Home

Hoge Raad, 28-06-2019, ECLI:NL:HR:2019:1055, 18/05386

Hoge Raad, 28-06-2019, ECLI:NL:HR:2019:1055, 18/05386

Gegevens

Instantie
Hoge Raad
Datum uitspraak
28 juni 2019
Datum publicatie
28 juni 2019
Annotator
ECLI
ECLI:NL:HR:2019:1055
Zaaknummer
18/05386

Inhoudsindicatie

HR: 81.1 RO.

Uitspraak

HOGE RAAD DER NEDERLANDEN

BELASTINGKAMER

Nummer 18/05386

Datum 28 juni 2019

ARREST

In de zaak van

[X] B.V. te [Z] (hierna: belanghebbende)

tegen

de STAATSSECRETARIS VAN FINANCIËN

op het beroep in cassatie gericht tegen de uitspraak van het Gerechtshof 's-Hertogenbosch van 15 november 2018, nr. 17/00671, op het hoger beroep van belanghebbende tegen een uitspraak van de Rechtbank Zeeland-West-Brabant (nr. 16/3964) betreffende een aan belanghebbende opgelegde naheffingsaanslag in de loonheffingen over de periode 27 januari 2014 tot en met 31 december 2014.

1 Geding in cassatie

Belanghebbende heeft tegen de uitspraak van het Hof beroep in cassatie ingesteld en daarbij een aantal klachten aangevoerd.

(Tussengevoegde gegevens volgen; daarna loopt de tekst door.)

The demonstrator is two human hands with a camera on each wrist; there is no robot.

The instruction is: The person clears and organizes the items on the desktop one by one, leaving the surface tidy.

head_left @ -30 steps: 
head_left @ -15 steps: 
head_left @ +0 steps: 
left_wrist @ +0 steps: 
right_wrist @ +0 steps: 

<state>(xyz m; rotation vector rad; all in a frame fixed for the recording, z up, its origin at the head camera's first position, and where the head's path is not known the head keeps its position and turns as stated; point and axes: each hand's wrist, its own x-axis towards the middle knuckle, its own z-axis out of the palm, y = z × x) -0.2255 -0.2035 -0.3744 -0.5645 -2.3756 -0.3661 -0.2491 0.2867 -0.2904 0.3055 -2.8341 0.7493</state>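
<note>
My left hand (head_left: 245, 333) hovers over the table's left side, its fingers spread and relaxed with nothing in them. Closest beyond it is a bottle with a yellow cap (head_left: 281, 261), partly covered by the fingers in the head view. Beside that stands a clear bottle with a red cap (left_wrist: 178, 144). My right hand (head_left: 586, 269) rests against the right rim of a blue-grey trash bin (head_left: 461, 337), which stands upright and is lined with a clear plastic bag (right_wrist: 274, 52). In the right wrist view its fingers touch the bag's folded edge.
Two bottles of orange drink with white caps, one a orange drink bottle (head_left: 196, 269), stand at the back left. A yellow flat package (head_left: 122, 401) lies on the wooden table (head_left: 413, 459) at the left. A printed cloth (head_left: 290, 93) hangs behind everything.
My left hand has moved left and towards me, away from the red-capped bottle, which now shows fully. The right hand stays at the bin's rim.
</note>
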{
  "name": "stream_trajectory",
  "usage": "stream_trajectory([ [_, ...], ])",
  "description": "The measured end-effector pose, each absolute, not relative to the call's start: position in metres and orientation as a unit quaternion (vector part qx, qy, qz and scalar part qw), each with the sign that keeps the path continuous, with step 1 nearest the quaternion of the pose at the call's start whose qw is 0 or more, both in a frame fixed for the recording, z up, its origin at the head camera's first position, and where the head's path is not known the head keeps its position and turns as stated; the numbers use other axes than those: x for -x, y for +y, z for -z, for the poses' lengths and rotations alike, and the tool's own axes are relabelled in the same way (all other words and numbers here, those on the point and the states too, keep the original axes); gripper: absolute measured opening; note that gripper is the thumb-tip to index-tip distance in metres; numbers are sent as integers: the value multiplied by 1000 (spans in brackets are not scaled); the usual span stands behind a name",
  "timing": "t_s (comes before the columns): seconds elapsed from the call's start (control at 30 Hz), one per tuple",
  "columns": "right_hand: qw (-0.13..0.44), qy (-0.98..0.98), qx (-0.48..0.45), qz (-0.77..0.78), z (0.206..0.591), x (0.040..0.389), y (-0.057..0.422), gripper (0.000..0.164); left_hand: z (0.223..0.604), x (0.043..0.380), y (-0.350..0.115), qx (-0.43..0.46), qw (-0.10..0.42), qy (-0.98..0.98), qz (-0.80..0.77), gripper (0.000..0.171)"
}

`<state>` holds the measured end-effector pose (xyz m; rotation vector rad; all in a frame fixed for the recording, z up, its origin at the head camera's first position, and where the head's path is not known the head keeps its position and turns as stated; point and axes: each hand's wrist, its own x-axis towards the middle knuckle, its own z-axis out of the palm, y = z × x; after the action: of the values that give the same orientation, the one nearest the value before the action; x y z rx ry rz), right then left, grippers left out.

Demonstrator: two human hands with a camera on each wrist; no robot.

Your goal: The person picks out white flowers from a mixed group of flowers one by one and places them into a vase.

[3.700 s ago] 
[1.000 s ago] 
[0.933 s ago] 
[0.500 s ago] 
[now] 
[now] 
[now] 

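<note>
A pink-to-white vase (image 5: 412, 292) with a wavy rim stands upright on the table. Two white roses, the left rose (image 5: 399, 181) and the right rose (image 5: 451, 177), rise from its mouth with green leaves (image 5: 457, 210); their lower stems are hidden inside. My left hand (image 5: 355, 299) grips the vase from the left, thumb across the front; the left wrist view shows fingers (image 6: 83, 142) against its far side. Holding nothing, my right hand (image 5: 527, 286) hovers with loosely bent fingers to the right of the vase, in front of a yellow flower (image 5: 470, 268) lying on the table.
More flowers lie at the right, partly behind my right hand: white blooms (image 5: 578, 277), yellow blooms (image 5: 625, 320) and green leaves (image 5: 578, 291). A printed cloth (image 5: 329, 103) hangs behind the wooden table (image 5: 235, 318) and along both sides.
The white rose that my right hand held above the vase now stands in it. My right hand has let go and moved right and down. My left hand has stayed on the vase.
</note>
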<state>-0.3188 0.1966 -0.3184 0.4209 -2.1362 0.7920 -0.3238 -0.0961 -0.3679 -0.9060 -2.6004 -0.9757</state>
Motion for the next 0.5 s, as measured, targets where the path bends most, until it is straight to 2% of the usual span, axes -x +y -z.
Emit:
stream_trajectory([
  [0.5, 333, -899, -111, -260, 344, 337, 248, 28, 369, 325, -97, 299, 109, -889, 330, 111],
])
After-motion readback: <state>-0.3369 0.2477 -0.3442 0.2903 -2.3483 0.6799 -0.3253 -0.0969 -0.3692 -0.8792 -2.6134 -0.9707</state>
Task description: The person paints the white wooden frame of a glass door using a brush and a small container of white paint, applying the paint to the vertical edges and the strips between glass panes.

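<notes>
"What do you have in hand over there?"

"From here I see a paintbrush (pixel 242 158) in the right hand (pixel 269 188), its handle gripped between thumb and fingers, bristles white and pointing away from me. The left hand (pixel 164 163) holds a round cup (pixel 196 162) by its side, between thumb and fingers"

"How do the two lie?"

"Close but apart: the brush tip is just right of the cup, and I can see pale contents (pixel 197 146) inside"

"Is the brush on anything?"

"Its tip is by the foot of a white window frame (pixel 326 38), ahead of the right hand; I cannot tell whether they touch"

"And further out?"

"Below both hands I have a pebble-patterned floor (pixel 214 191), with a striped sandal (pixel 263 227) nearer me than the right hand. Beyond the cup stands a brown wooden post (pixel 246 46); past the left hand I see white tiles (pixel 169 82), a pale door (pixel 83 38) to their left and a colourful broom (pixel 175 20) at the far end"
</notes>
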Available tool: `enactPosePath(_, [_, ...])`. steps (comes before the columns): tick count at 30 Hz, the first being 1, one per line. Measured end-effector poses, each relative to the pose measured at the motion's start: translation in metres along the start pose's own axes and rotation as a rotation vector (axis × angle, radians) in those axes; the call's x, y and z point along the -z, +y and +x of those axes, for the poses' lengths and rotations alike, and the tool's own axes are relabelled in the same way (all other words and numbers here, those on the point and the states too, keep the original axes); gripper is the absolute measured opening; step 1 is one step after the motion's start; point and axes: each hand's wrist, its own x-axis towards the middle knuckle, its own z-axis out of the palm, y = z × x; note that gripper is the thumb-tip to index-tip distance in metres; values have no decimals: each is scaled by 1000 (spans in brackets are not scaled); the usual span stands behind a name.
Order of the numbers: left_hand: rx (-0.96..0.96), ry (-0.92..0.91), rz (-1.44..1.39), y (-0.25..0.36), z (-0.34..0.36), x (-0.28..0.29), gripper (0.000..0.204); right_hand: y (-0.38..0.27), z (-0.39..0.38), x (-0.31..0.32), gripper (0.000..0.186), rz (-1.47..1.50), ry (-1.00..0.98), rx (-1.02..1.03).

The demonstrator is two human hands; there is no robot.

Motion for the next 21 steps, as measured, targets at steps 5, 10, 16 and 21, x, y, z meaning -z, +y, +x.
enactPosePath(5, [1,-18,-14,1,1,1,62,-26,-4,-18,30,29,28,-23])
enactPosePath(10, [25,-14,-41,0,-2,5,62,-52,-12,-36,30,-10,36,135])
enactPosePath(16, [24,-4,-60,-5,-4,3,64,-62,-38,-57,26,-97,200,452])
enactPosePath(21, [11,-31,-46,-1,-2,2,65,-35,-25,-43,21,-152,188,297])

De Staatssecretaris van Financiën heeft een verweerschrift ingediend.

2 Beoordeling van de klachten

De klachten kunnen niet tot cassatie leiden. Dit behoeft, gezien artikel 81, lid 1, van de Wet op de rechterlijke organisatie, geen nadere motivering, nu de klachten niet nopen tot beantwoording van rechtsvragen in het belang van de rechtseenheid of de rechtsontwikkeling.

3 Proceskosten

De Hoge Raad ziet geen aanleiding voor een veroordeling in de proceskosten.